PandoraPartyProject

幕間

ストーリーの一部のみを抽出して表示しています。

Ghost family

https://rev1.reversion.jp/guild/1335

鬱蒼たる森に在る、二階建ての古びた洋館。
絵画の瞳は此方を見つめ、ラップ音は鳴り響き、笑い声が木霊する。
そこはまさしくゴーストハウス!!

これは館の主クウハと住民達による
ある日のほんのささやかなお話。

Twitter紹介文+FL記録。
https://rev1.reversion.jp/guild/1335/thread/20148


関連キャラクター:クウハ

悪霊ならば。
瞳を開け、周りを見れば、どこか見覚えのある空間。

『ひどい顔だな。悪霊。』

 そう声をかけてくるのは。

「オイ、なんだヨその恰好は。」

 どこか見覚えのある、けれど出るところは出ている、艶っぽい、街中でいたら盛った男どもが声をかけるだろうが、自分は絶対声はかけねぇだろうなと思う女姿がそこにあった。

「貴様の姿を借りただけだが、何か不満か? 我は一応牝馬故な、雌の姿を取ってはいるが。なに、自信を持ってよいぞ。あのラッパ吹きの小僧もまんざらでもなさそうだったからの。」

 ちょ、おまっ。
 そう突っ込みたい気持ちだったが、遊ばれているのは明白。ハァと一度わざとらしいまでに大きく息を吐き、頭を掻いて、気持ちを落ち着かせる。

『感謝するがいい。眠れぬ同族を、気紛れに安らぎへと誘ってやったのだからの。』

 白い空間に現れる簡素なテーブルと、一対のチェア。その片方へと腰を掛けるプエルトに倣うように、クウハも腰を下ろす。

『他者から学ぶや良し、されど、他者を自身に投影するは愚かというものよ。』

「……っとに、この駄馬は。勝手に人のアレやコレや覗き見やがって、悪趣味が過ぎるゼ。」

 零れる悪態にも、いつものキレはなく。その顔には怒りというよりも、自嘲の色が浮かぶ。

『だが貴様の思いも分かる。今の貴様と、かの大喰らい。なるほど、通じるものもあろうて。』

 クククッと、自分を模した女姿で科を作るプエルト。それを、頬杖をついて横目に見るクウハ。

『奴の言を是とし、その在り方のままに喰らうを良しとするは、己の未来を見るようで、度し難いか。』

 かたや大罪。かたや特異運命座標。だが、そこに眠る魂への飢えに、なんの違いがあろうか。

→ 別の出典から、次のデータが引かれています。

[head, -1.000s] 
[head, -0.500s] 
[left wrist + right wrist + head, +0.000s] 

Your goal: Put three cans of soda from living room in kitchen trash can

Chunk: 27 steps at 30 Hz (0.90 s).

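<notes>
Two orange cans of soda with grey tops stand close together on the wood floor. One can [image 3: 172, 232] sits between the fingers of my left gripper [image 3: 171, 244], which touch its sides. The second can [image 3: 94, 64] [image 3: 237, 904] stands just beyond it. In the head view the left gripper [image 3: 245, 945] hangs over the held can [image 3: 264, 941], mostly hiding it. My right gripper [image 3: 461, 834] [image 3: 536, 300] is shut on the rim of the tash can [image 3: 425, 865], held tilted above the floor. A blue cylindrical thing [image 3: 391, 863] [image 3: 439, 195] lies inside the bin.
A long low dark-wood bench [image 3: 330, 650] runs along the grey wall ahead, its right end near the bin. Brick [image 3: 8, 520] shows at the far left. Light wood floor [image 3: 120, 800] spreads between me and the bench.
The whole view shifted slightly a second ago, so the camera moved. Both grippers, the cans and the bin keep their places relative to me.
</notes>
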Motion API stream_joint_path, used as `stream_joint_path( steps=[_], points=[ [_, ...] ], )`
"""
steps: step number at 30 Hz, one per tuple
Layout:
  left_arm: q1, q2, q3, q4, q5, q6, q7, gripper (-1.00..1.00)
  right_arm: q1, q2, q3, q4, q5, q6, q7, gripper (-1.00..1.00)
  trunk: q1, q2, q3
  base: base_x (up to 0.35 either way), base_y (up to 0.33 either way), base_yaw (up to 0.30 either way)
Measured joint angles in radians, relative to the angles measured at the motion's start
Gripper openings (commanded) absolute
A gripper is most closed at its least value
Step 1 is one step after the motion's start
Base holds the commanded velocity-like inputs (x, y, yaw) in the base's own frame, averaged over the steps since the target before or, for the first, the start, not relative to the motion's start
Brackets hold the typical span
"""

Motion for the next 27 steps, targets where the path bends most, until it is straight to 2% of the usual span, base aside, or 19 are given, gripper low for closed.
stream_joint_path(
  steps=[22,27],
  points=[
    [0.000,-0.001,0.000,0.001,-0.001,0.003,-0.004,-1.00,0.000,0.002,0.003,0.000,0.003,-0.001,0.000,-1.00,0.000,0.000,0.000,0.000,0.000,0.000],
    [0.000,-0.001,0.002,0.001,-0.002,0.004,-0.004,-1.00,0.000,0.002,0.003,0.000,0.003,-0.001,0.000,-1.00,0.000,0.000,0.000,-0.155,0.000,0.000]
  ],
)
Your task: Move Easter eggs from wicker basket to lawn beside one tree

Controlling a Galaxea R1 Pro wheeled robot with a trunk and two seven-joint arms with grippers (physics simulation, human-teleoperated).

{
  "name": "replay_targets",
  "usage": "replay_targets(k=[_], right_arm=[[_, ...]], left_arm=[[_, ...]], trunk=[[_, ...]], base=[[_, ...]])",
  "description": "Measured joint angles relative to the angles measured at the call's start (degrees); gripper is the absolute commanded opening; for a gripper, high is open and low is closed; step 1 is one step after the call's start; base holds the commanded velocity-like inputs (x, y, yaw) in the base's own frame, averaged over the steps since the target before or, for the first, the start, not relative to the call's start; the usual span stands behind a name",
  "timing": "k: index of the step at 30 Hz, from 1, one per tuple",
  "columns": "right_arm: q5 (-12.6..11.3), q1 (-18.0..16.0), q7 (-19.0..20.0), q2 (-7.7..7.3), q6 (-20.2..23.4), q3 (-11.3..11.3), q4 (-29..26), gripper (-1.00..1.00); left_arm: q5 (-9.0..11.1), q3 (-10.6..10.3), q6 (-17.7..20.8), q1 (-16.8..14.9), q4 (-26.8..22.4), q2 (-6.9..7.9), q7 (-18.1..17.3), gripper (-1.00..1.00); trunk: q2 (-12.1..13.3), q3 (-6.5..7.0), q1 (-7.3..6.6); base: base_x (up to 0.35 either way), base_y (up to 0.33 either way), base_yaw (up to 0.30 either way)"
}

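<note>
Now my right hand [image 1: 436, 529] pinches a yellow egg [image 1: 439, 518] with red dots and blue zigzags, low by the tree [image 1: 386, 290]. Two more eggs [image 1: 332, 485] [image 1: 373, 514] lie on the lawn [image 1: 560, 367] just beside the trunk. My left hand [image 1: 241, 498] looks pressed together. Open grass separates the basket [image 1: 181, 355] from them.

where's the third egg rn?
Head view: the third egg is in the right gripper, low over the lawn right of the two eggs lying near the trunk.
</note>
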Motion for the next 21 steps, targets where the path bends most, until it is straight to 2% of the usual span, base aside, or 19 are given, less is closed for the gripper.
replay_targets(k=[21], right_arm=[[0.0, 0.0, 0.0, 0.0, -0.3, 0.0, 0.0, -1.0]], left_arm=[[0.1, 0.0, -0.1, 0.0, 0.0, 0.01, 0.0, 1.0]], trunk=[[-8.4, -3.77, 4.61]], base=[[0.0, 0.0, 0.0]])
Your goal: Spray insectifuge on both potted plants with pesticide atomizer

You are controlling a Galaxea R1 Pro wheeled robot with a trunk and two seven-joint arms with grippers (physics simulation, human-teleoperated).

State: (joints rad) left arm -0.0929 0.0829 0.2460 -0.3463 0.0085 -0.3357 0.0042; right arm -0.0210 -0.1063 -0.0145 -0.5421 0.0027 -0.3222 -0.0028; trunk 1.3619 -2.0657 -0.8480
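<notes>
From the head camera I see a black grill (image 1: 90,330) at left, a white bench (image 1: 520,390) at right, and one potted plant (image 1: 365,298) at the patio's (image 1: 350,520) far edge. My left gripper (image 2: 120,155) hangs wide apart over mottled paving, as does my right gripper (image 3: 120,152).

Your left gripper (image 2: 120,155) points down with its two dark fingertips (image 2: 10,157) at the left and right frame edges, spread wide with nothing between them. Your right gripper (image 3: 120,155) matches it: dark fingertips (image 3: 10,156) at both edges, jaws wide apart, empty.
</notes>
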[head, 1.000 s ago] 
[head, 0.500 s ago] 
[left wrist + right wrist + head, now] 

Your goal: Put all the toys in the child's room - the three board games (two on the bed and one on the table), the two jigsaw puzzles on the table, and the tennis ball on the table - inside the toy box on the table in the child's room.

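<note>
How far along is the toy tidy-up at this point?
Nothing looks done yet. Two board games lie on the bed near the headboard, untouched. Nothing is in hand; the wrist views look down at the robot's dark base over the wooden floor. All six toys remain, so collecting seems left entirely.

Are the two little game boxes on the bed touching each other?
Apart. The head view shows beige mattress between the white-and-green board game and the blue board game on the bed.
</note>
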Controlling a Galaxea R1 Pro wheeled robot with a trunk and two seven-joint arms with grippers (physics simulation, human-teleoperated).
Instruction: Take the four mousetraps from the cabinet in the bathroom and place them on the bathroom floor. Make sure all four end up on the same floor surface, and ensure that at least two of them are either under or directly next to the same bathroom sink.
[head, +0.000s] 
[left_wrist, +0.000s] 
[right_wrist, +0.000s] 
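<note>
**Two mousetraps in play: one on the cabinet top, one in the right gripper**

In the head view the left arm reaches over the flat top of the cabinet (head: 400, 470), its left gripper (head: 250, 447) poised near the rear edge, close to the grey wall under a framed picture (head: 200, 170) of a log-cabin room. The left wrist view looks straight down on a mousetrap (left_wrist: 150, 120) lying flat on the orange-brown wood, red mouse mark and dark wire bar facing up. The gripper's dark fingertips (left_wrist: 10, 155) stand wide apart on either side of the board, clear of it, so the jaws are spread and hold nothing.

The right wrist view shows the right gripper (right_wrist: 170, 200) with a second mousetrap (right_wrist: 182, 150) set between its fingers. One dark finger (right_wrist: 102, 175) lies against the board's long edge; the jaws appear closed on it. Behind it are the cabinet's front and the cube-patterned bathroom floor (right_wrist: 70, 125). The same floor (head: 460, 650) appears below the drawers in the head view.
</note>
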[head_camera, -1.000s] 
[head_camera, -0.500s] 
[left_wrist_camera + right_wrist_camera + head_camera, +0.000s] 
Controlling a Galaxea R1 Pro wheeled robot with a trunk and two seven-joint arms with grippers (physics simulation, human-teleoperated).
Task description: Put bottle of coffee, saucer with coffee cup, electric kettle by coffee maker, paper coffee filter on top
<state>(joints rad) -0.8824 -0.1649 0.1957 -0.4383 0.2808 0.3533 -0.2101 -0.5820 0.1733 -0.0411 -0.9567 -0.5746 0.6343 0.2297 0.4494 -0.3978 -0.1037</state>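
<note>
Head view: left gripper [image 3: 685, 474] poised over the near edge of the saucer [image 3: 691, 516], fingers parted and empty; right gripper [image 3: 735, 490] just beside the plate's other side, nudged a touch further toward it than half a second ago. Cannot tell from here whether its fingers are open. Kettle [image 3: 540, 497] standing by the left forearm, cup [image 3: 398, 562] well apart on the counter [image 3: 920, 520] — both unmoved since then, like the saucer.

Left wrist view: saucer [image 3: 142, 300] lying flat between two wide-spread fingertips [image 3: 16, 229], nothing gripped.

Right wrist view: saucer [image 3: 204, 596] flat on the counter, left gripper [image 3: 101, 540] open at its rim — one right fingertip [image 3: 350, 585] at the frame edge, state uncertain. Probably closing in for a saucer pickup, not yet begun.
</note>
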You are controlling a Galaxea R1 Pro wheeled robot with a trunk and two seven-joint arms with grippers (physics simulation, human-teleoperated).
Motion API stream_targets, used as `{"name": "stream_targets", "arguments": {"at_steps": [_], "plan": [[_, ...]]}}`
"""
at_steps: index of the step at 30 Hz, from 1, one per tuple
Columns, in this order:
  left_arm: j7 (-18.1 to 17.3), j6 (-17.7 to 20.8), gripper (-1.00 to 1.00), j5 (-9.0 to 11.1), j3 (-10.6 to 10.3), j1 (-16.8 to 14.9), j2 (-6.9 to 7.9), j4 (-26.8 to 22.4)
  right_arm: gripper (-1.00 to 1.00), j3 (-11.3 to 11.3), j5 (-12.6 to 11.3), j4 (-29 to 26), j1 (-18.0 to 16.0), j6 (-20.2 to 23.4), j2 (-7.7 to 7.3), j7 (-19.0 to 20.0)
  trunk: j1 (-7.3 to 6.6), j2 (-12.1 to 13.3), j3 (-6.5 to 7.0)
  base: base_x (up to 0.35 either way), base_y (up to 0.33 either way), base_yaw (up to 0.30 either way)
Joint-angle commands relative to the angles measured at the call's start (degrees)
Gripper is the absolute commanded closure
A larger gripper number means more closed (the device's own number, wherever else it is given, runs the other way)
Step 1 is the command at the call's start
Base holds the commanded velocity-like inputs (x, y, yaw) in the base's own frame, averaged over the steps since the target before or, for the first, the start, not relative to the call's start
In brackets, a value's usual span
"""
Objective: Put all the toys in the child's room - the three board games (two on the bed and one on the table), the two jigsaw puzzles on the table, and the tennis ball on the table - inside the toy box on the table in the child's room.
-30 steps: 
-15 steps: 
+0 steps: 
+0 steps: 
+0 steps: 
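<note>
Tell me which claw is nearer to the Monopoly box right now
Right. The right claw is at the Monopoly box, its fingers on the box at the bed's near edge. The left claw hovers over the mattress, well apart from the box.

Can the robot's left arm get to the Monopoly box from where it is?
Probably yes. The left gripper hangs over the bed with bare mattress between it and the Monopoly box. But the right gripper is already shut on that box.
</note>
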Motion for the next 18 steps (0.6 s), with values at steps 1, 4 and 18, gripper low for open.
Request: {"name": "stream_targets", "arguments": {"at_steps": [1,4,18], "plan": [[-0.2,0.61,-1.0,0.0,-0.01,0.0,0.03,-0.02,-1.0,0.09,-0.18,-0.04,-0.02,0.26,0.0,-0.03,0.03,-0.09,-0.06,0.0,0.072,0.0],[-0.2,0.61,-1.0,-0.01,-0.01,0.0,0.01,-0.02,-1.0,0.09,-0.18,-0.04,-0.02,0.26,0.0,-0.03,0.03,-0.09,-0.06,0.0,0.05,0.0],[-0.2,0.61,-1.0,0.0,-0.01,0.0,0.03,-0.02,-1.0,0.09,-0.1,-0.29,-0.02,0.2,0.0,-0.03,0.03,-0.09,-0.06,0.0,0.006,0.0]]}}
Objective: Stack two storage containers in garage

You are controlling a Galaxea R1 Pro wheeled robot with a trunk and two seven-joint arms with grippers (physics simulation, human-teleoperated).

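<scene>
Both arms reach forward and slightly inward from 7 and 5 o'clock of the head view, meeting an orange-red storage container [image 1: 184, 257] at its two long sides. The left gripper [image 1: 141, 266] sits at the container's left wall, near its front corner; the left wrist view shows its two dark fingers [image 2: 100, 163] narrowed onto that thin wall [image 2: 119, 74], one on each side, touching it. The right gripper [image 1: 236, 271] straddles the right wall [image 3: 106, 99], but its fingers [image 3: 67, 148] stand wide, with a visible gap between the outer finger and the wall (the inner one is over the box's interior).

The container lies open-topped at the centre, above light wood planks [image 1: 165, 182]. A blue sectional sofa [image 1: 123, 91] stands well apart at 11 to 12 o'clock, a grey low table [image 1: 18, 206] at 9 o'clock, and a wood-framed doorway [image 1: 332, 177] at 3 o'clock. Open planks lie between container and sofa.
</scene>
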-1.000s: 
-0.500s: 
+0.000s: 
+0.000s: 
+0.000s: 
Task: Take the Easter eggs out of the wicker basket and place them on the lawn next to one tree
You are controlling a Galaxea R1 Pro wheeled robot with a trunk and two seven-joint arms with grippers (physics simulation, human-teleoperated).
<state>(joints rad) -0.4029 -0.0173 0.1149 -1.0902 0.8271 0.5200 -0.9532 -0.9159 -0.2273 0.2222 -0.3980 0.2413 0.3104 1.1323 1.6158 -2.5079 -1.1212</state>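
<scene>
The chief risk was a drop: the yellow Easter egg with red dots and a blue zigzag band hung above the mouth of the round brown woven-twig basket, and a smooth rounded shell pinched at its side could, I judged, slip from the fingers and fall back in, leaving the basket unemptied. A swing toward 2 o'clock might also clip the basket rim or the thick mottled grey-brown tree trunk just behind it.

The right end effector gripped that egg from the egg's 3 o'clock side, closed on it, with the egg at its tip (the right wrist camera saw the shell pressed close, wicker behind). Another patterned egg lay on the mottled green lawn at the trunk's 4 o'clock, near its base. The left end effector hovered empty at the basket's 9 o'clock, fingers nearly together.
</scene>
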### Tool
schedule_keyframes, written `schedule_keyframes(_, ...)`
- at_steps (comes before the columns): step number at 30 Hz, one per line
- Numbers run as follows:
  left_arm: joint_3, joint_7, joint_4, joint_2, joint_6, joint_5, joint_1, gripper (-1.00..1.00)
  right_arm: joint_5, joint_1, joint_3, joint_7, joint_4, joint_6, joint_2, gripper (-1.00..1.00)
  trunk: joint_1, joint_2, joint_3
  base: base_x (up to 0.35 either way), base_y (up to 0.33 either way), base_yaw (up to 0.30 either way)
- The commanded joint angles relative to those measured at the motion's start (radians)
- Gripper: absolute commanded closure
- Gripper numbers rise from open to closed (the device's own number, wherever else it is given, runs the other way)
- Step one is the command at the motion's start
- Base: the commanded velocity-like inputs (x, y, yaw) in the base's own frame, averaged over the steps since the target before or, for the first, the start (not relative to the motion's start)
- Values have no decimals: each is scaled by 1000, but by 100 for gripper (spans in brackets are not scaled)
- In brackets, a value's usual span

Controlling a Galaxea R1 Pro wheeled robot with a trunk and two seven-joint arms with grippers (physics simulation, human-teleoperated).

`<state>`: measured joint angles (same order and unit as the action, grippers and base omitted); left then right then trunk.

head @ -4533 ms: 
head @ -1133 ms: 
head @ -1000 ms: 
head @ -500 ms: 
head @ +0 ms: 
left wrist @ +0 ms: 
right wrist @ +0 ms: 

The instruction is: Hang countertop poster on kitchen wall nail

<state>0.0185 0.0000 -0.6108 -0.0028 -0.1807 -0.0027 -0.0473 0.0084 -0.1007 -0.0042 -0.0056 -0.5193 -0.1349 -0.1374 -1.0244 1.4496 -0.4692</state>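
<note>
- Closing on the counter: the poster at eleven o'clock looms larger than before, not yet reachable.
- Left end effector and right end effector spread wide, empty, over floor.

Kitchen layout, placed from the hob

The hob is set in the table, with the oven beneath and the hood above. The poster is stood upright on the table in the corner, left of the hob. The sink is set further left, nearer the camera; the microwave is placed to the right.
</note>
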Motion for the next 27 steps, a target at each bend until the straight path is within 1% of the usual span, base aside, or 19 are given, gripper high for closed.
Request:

『縁を繋いだ者らが死地へ赴く。故に貴様も盾にならんと飛び込む。なるほど筋は通っている。だが、それは貴様の本来の在り方か? 悪霊よ。』

 そう問われれば、クウハの視線はついと泳ぐ。
 何度でも言おう。クウハは悪霊だ。人と道を違え、己の在り方のままに、人を害しても構わない。そんな悪霊が、人を愛し、彼らを守るために盾となる。それは、本当に悪霊として正しい姿なのだろうか。

 ――――本当のお前は違うだろう。

 そう言っているかのように、自身の中の”飢え”が鎌首をもたげるたび、主に酔うことで誤魔化してきた。旦那なら、慈雨ならば、その魂(と呼ぶものがあるかは定かではないが)を損なわず自身を受け入れ、渇きを潤してくれる。

『……だが、それも良いではないか。』

「……アン?」

 話の雲行きが変わったことを感じ、クウハは再び、目の前の夢馬へと視線を向ける。

『そも、貴様は誰と比べているのだ。比べるほど、貴様は永きを生きたというのか?』

『方や幾百という歳月を生き、多くを愛し、喪った者。それに対し、貴様はいかほど生きたという。いくらを愛し、いくつを失った?』

『時の長さが。縁の数が全てとは言わぬ。だが、生まれたての赤子と老人など、比べるべくもあるまいて。』

『貴様はまだ、この混沌に生まれ落ちたばかりの赤子よ。なれば、赤子がどう生き、どう育とうとも自由というもの。』

 それに。

『悪霊としての在り方を神の定めし運命とすならば。神に逆ろうてこそ、真に悪というものであろう?』

 ――我が儘であるがよい、悪霊。その先に破滅や後悔があったとて。

 徐々に遠くなる声に。

 いつになく饒舌じゃねぇかヨ、と。夢の中でついた悪態が、届いたかどうか。